I whistled through my teeth. "Two hundred a month? You mean, like, forever?"
"That was the arrangement. And then we'd operate free from police interference. If the neighbors bitched about skateboarding or noise or whatever, he'd take care of it."
"So this payoff thing started in May?"
"Yeah."
"And kept going all the way until he died?"
Dennis nodded ruefully. "First of every month. Regular as the phone company."
"But with Arcturus dead broke, that must have been a huge hardship."
"You're telling me. August and September, it came right out of my own paycheck."
My heart was pounding again. I tried to keep cool. "So when Pop died, you figured that would be the end of it."
"Hell, I won't lie, I was ecstatic when he died. But then that asshole Cole came along, and now I have to pay him."
I gave Dennis a friendly nod. "Fucking pigs, huh?"
He nodded back, grateful that I was being so agreeable. "Yeah, fucking pigs. I don't blame you for killing the guy."
"Only one thing."
"What?"
"I didn't kill him. You did."
Dennis's head snapped back, and he tried to laugh. "That's crazy!"
"Where were you that night?"
"How the hell should I know?"
"Because you do." I stepped around the puzzle, giving him my best Clint Eastwood loo
k. He backed up, almost knocking over a paint can. "Here's what happened that night. You were driving home from the Thursday night coffeehouse at Arcturus. You saw Pop's car parked in front of 107 Elm. It was the first of the month. You were broke. You decided to confront him about lowering the payoff amount. But he just laughed at you. So you got on your usual high horse. He lost his temper and popped you a couple. You got mad and grabbed his gun—"
"I don't believe this. You're trying to frame me!"
"And you killed Zapper too, didn't you?"
"Why would I do that?!"
"Because he saw you kill Pop, and he started blackmailing you, too!"
Dennis's big, hammy hands opened wide, like they were eager to squeeze my neck. "You get out before I . . ."
"Before you what? Kill me?"
"Get the fuck out!" he roared.
No problem. I'd gotten what I came for. I opened the door.
Little Tony was standing right there, with a skateboard under his arm and paralyzed fear on his face.
"Tony—" Dennis and I both said at the same time.
But Tony threw his skateboard at us and ran away. By the time I made it outside he was gone from sight.
Dennis was right behind me. "Now look what you've done. He was just starting to trust me."
"Good thing he stopped," I said.
But I wasn't sure I meant it. Was Saratoga's left-wing Santa Claus really the killer?

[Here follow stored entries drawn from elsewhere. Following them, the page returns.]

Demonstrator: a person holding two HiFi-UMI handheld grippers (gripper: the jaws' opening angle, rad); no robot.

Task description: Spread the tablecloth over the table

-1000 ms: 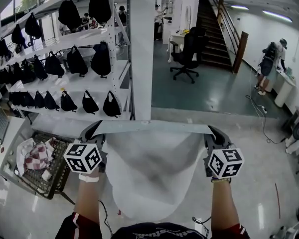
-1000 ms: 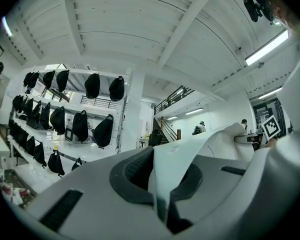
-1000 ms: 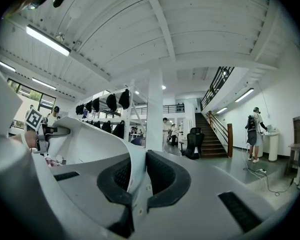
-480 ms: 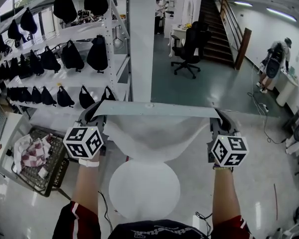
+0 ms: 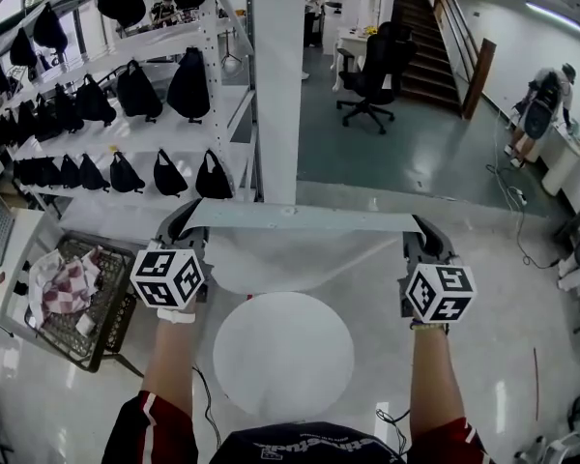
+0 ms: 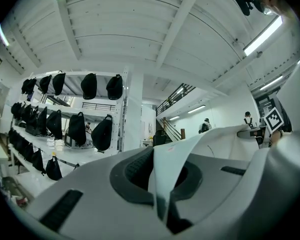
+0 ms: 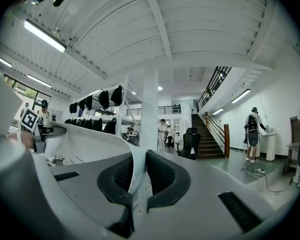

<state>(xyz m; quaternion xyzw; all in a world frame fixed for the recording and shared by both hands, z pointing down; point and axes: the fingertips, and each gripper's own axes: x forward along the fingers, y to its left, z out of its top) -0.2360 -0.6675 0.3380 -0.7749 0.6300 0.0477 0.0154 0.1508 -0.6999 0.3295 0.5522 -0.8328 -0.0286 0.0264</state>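
Note:
A white tablecloth (image 5: 300,245) is stretched taut between my two grippers, its top edge level and its body swung out beyond the far rim of the round white table (image 5: 283,356). The tabletop shows bare below my arms. My left gripper (image 5: 186,220) is shut on the cloth's left corner, and in the left gripper view the fabric (image 6: 165,169) is pinched between the dark pads. My right gripper (image 5: 418,230) is shut on the right corner, where a thin fold of cloth (image 7: 134,176) runs between its pads. Both grippers point level, away from me.
White shelving (image 5: 155,133) with several black bags stands ahead on the left, beside a white pillar (image 5: 278,85). A wire basket (image 5: 92,307) with a checked cloth sits left of the table. A black office chair (image 5: 375,66), a staircase and a person (image 5: 541,114) are farther off.
The cloth, which hung in front of me and hid the table, has swung away past its far rim, so the whole round top shows. Both grippers have moved with it, still shut.

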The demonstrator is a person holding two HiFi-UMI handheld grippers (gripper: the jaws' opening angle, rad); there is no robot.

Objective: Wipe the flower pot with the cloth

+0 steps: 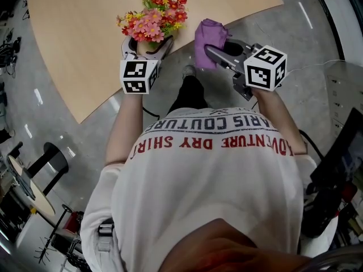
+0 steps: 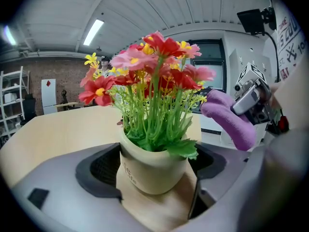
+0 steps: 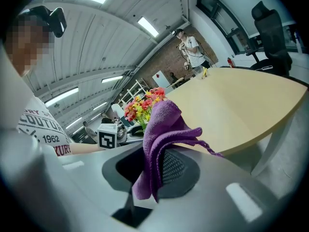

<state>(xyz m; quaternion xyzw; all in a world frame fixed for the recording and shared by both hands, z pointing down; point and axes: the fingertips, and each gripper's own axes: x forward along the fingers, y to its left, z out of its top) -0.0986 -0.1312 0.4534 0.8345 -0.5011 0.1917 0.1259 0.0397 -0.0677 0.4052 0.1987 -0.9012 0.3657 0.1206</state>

I jumped on my bike and headed down the street, looking for Tony so I could try to comfort him. I didn't know what I'd say to the kid, but maybe I'd come up with something.
I rode all around Saratoga for the next hour, but never found a trace of him.
19
The wind picked up and the temperature dropped another five degrees. I wasn't wearing my jacket and I was chilled to the bone.
I rode my bike up Elm Street toward home. Maybe a PB and J sandwich for lunch would cure all of my physical and spiritual ills. It often does.